Each record must be repeated exactly. None may be dropped.

==== Source material

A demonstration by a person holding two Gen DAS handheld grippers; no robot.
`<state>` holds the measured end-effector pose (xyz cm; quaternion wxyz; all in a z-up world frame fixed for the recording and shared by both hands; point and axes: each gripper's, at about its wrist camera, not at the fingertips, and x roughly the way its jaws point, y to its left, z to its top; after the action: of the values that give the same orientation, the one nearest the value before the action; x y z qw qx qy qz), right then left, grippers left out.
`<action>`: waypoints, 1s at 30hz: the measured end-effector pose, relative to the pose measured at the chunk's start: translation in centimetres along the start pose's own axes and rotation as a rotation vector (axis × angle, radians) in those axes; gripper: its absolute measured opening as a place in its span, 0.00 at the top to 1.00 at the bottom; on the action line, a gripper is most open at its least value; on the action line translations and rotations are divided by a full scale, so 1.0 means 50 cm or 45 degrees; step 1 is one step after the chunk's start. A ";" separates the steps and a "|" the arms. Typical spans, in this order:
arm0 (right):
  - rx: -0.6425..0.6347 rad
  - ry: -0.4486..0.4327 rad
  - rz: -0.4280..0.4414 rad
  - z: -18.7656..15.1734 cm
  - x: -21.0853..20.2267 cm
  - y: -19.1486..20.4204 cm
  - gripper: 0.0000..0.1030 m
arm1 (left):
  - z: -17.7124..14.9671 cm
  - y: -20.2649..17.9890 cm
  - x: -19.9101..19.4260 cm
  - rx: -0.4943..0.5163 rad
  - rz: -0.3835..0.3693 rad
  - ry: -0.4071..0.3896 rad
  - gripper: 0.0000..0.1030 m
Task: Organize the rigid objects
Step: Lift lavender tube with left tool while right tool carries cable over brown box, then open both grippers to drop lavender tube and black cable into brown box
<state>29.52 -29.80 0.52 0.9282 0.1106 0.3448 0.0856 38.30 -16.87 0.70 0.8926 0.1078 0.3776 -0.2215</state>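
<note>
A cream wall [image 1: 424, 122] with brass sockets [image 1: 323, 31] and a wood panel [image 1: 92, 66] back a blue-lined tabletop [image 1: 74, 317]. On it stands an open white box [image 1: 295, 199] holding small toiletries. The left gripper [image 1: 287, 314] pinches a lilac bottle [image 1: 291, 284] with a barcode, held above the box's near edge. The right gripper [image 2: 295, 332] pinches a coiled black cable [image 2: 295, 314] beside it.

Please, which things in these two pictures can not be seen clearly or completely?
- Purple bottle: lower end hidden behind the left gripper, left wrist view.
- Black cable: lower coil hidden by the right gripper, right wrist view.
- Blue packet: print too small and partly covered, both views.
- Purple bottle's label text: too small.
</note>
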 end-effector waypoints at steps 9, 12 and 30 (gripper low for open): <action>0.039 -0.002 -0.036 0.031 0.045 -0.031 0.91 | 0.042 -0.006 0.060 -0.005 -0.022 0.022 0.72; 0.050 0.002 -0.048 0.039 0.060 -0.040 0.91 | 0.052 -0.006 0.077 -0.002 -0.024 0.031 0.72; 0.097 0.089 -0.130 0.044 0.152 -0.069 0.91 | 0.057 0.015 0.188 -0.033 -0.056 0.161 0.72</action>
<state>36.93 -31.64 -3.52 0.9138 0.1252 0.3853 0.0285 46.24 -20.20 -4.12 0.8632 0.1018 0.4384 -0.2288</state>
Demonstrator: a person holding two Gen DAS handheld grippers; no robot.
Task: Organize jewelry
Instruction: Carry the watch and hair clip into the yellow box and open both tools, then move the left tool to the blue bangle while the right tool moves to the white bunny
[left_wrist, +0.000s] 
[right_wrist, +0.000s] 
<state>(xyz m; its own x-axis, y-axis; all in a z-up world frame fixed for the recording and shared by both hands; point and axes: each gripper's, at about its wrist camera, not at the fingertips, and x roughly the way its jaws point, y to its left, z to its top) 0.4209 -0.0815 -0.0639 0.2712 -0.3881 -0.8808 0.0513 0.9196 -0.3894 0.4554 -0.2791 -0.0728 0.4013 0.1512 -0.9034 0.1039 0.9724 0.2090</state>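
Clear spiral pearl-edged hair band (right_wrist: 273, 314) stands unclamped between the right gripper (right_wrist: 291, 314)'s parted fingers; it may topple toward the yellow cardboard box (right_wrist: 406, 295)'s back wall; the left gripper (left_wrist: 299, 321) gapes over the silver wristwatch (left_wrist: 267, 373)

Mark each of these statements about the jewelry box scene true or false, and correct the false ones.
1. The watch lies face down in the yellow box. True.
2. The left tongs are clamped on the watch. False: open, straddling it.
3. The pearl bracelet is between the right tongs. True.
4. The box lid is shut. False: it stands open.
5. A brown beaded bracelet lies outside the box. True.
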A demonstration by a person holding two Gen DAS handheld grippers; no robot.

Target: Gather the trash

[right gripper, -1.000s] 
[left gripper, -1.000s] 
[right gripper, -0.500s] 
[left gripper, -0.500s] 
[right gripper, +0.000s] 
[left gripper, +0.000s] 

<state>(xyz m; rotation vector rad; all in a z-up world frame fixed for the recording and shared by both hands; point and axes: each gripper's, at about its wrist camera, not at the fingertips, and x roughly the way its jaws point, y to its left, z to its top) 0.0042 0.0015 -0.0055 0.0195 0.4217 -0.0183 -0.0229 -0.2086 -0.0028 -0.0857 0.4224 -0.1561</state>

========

--- Written solution ---
A demonstration by a person holding two Gen DAS handheld grippers; no robot.
`<state>` holds the measured end-effector pose (xyz cm; quaternion wxyz; all in a z-up world frame fixed for the recording and shared by both hands; point and axes: each gripper's, at about its wrist camera, not at the fingertips, and x roughly the way its jaws point, y to its left, z to its top; after the action: of the values that give the same orientation, the one nearest the value before the action; x y z qw qx qy qz), right then left, grippers left out.
`<action>`: waypoints, 1s at 30hz: the measured end-effector pose, relative to the pose measured at the chunk's start: translation in centimetres along the start pose's own axes and rotation as a rotation vector (axis × angle, radians) in those axes; gripper: its absolute measured opening as a place in its span, 0.00 at the top to 1.00 at the bottom; on the action line, a gripper is most open at its least value; on the action line translations and rotations are divided by a full scale, so 1.0 means 50 cm or 45 degrees; step 1 is one step after the chunk's start. A ";" separates the steps and a "|" the arms. Typical spans, in this order:
arm0 (right):
  - rx: -0.6425..0.6347 rad
  - ry: -0.4486..0.4327 rad
  - rz: -0.4280..0.4414 rad
  - z: -18.7656..15.1734 cm
  - x: -21.0853..20.2267 cm
  - y: -19.1486..20.4204 cm
  - gripper: 0.0000..0.1030 m
arm1 (left):
  - z: -17.7124..14.9671 cm
  - y: -20.2649..17.9890 cm
  - x: -19.9101..19.4260 cm
  - rx: -0.4943..0.5163 rad
  - rz: -0.3835..0.3693 rad
  - ry: -0.4071..0.3896 rad
  - gripper: 0.0000..0.1030 m
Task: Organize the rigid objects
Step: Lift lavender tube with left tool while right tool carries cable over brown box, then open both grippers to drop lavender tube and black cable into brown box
<state>29.52 -29.80 0.52 0.9282 0.1106 0.3448 0.0856 38.30 -16.87 0.70 0.8926 0.1078 0.3776 -0.2215</state>
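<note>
A cream wall [image 1: 424, 122] with brass sockets [image 1: 323, 31] and a wood panel [image 1: 92, 66] back a blue-lined tabletop [image 1: 74, 317]. On it stands an open white box [image 1: 295, 199] holding small toiletries. The left gripper [image 1: 287, 314] pinches a lilac bottle [image 1: 291, 284] with a barcode, held above the box's near edge. The right gripper [image 2: 295, 332] pinches a coiled black cable [image 2: 295, 314] beside it.

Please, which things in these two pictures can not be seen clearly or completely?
- Purple bottle: lower end hidden behind the left gripper, left wrist view.
- Black cable: lower coil hidden by the right gripper, right wrist view.
- Blue packet: print too small and partly covered, both views.
- Purple bottle's label text: too small.
</note>
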 end-effector waypoints at steps 9, 12 and 30 (gripper low for open): <action>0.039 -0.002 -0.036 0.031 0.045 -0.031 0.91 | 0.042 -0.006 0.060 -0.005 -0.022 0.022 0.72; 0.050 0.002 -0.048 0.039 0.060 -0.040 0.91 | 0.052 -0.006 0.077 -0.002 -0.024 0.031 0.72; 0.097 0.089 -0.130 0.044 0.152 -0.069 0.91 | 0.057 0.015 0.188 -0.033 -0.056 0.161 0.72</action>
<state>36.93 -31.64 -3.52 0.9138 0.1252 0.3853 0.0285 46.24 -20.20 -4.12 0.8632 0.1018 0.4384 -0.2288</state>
Demonstrator: a person holding two Gen DAS handheld grippers; no robot.
Task: Organize jewelry
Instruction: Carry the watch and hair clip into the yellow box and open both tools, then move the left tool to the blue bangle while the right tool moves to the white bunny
[left_wrist, +0.000s] 
[right_wrist, +0.000s] 
<state>(xyz m; its own x-axis, y-axis; all in a z-up world frame fixed for the recording and shared by both hands; point and axes: each gripper's, at about its wrist camera, not at the fingertips, and x roughly the way its jaws point, y to its left, z to its top) 0.4209 -0.0815 -0.0639 0.2712 -0.3881 -0.8808 0.0513 0.9196 -0.3894 0.4554 -0.2791 -0.0728 0.4013 0.1512 -0.9034 0.1039 0.9724 0.2090</state>
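Clear spiral pearl-edged hair band (right_wrist: 273, 314) stands unclamped between the right gripper (right_wrist: 291, 314)'s parted fingers; it may topple toward the yellow cardboard box (right_wrist: 406, 295)'s back wall; the left gripper (left_wrist: 299, 321) gapes over the silver wristwatch (left_wrist: 267, 373)

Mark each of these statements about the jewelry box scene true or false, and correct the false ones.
1. The watch lies face down in the yellow box. True.
2. The left tongs are clamped on the watch. False: open, straddling it.
3. The pearl bracelet is between the right tongs. True.
4. The box lid is shut. False: it stands open.
5. A brown beaded bracelet lies outside the box. True.
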A demonstration by a person holding two Gen DAS handheld grippers; no robot.

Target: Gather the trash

[right gripper, -1.000s] 
[left gripper, -1.000s] 
[right gripper, -0.500s] 
[left gripper, -0.500s] 
[right gripper, +0.000s] 
[left gripper, +0.000s] 

<state>(xyz m; rotation vector rad; all in a z-up world frame fixed for the recording and shared by both hands; point and axes: each gripper's, at about its wrist camera, not at the fingertips, and x roughly the way its jaws point, y to its left, z to its top) 0.0042 0.0015 -0.0055 0.0195 0.4217 -0.0183 -0.0229 -0.2086 -0.0028 -0.0857 0.4224 -0.1561</state>

This completes the answer.